From the first line to the last, print the data exactly.

Content starts

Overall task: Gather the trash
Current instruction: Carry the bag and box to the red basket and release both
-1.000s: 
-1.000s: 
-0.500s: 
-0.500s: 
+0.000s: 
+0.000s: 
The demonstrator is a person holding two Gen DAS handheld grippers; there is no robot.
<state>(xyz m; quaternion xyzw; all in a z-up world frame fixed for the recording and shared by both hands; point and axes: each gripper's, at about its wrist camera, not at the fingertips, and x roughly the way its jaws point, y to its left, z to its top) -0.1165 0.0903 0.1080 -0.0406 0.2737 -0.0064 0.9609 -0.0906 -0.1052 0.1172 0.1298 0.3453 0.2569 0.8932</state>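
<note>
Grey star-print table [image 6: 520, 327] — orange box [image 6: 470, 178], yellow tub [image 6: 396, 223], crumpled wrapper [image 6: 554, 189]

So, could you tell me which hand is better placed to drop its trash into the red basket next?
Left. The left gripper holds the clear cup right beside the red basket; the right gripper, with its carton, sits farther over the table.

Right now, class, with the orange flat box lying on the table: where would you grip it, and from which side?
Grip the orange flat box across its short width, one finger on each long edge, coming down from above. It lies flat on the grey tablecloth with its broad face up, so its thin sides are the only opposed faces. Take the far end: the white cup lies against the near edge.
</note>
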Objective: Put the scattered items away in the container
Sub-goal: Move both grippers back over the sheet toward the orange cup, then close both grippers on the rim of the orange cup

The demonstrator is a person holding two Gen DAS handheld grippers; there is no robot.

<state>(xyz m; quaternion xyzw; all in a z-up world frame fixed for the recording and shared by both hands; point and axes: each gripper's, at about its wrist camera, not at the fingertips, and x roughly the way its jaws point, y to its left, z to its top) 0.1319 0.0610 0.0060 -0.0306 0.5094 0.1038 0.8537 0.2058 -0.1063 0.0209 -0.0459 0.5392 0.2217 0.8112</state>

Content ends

FINISHED EXERCISE —
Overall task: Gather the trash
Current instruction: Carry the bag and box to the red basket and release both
-1.000s: 
-1.000s: 
-0.500s: 
-0.500s: 
+0.000s: 
+0.000s: 
The demonstrator is a person holding two Gen DAS handheld grippers; there is no robot.
<state>(xyz m; quaternion xyzw; all in a z-up world frame fixed for the recording and shared by both hands; point and axes: each gripper's, at about its wrist camera, not at the fingertips, and x roughly the way its jaws point, y to its left, z to its top) -0.1165 0.0903 0.1080 -0.0406 0.2737 -0.0064 0.9609 -0.0906 -0.1052 0.1172 0.1298 0.3453 0.2569 0.8932</state>
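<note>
Grey star-print table [image 6: 520, 327] — orange box [image 6: 470, 178], yellow tub [image 6: 396, 223], crumpled wrapper [image 6: 554, 189]

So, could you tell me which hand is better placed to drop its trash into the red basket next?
Left. The left gripper holds the clear cup right beside the red basket; the right gripper, with its carton, sits farther over the table.

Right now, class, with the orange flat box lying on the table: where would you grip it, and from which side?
Grip the orange flat box across its short width, one finger on each long edge, coming down from above. It lies flat on the grey tablecloth with its broad face up, so its thin sides are the only opposed faces. Take the far end: the white cup lies against the near edge.
</note>
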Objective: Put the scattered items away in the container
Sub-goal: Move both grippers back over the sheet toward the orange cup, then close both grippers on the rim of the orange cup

The demonstrator is a person holding two Gen DAS handheld grippers; there is no robot.

<state>(xyz m; quaternion xyzw; all in a z-up world frame fixed for the recording and shared by both hands; point and axes: each gripper's, at about its wrist camera, not at the fingertips, and x roughly the way its jaws point, y to its left, z to its top) 0.1319 0.0610 0.0060 -0.0306 0.5094 0.1038 0.8537 0.2058 -0.1063 0.0209 -0.0459 0.5392 0.2217 0.8112</state>

The output has been given in full.